Quando um ato infracional equiparado a crime resulta em grave dano à vítima, a lei prevê a aplicação de medidas socioeducativas mais rigorosas. A principal medida que pode ser aplicada, neste contexto, é a internação.

Internação:

A internação é a medida mais grave prevista no ECA. Ela significa que o adolescente será acolhido em um centro de internação, onde permanecerá por um período determinado pela justiça. O objetivo da internação não é punir, mas sim:

  • Proteger a sociedade: Afastando temporariamente o adolescente de situações de risco e evitando novos atos infracionais.
  • Proteger o próprio adolescente: Oferecendo um ambiente seguro, com acompanhamento psicossocial, educacional e profissional, visando sua reeducação e ressocialização.
  • Promover a reflexão: Incentivando o adolescente a refletir sobre seus atos e as consequências de suas escolhas.

Duração da Internação:

É importante ressaltar que a internação tem um prazo máximo de três anos. Ao final desse período, o adolescente deve ser liberado. No entanto, a liberação pode ocorrer antes do prazo, se o adolescente demonstrar condições de não mais reincidir em atos infracionais.
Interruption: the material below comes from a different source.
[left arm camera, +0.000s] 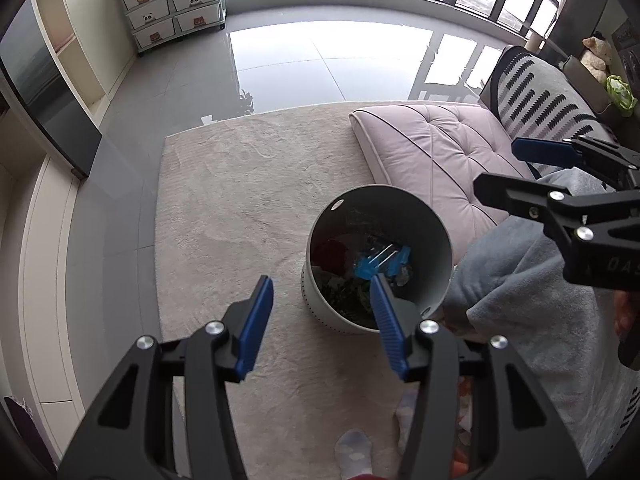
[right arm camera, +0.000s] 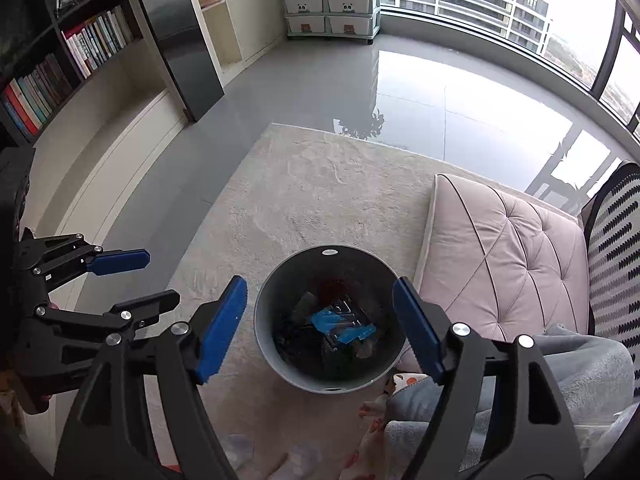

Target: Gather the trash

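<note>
Both grippers poised over a round grey bin, pointing steeply down into it — a posture fit for dropping, not picking. Left gripper: jaws parted about halfway, nothing between the ribbed blue pads, right pad overlapping the bin's near rim in the left wrist view. Right gripper: jaws wider, framing the bin's mouth on either side, likewise empty. Trash already down in the bin: a crumpled blue wrapper with a glossy, foil-like sheen on top, something dark red behind, dark scraps and greenish bits below, too murky to name. Bin smooth-walled, matte, plastic by the look, with a small oval hole near the rim; standing upright on a pale short-pile rug, just beside a quilted lilac cushion, soft and button-tufted. Fleecy grey blanket bunched to the right, touching or nearly touching the bin. Beyond, polished grey tiles mirroring the windows. Judging by the empty jaws and full bin, a drop probably just completed; no loose litter evident on the visible rug.
</note>
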### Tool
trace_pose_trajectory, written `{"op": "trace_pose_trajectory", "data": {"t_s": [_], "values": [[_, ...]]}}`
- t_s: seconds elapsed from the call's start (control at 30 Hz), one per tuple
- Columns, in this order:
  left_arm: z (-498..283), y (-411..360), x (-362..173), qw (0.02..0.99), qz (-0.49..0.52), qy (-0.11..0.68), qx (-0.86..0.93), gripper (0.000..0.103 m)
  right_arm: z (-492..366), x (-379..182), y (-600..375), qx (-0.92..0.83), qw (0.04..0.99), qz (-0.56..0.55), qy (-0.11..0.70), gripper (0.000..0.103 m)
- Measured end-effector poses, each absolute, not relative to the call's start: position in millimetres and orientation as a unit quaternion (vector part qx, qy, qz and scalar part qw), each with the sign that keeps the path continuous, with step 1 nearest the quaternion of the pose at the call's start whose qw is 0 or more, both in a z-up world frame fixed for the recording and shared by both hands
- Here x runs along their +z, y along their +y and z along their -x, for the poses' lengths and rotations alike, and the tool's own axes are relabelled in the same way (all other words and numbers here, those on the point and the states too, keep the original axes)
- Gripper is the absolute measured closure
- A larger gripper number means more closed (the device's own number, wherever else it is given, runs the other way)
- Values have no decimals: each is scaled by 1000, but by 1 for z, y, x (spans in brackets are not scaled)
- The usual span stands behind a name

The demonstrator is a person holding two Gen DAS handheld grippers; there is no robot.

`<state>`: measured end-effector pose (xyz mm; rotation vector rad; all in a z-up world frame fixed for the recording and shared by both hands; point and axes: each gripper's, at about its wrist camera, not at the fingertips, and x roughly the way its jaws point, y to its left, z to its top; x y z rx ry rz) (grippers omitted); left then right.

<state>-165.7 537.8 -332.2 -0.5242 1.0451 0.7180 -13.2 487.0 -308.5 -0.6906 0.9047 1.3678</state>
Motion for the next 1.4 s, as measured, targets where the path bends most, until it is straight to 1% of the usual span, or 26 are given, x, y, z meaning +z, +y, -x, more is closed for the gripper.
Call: {"op": "trace_pose_trajectory", "data": {"t_s": [0.1,0.27,0.33,0.43,0.53,0.63,0.7,0.8,1.1,1.4], "values": [[168,537,-324,779,240,474,334,39,19,-306,480,596,628,305,397,30],[168,532,-305,787,230,466,332,30,29,-297,458,585,633,302,407,29],[166,529,-297,791,224,466,328,28,30,-293,446,576,640,296,414,25],[162,520,-284,799,212,468,312,26,32,-284,429,555,655,286,426,16],[154,503,-272,809,191,474,290,26,32,-273,409,534,674,270,433,15],[146,484,-259,819,169,481,263,26,29,-256,383,510,702,242,434,14],[138,468,-251,826,155,486,241,24,25,-244,363,491,721,222,436,14],[126,441,-238,838,132,488,206,23,17,-225,325,452,752,194,439,14],[79,337,-191,859,89,496,92,23,-3,-173,165,302,835,127,442,14],[58,211,-143,869,45,493,3,23,16,-128,2,191,868,96,449,14]]}}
A decisão de internar, bem como de liberar, é sempre tomada pela autoridade judicial, que analisa o caso concreto.

Importância do Acompanhamento:

O artigo 171, ao prever a aplicação de medidas mais severas em casos de grave dano, demonstra a preocupação do legislador em equilibrar a proteção da sociedade com a necessidade de oferecer oportunidades de recuperação para crianças e adolescentes em conflito com a lei. A aplicação dessas medidas deve ser sempre precedida de um processo judicial justo, com amplo direito de defesa e considerando as especificidades de cada caso. O acompanhamento familiar, escolar e psicossocial é fundamental para o sucesso do processo de ressocialização do adolescente.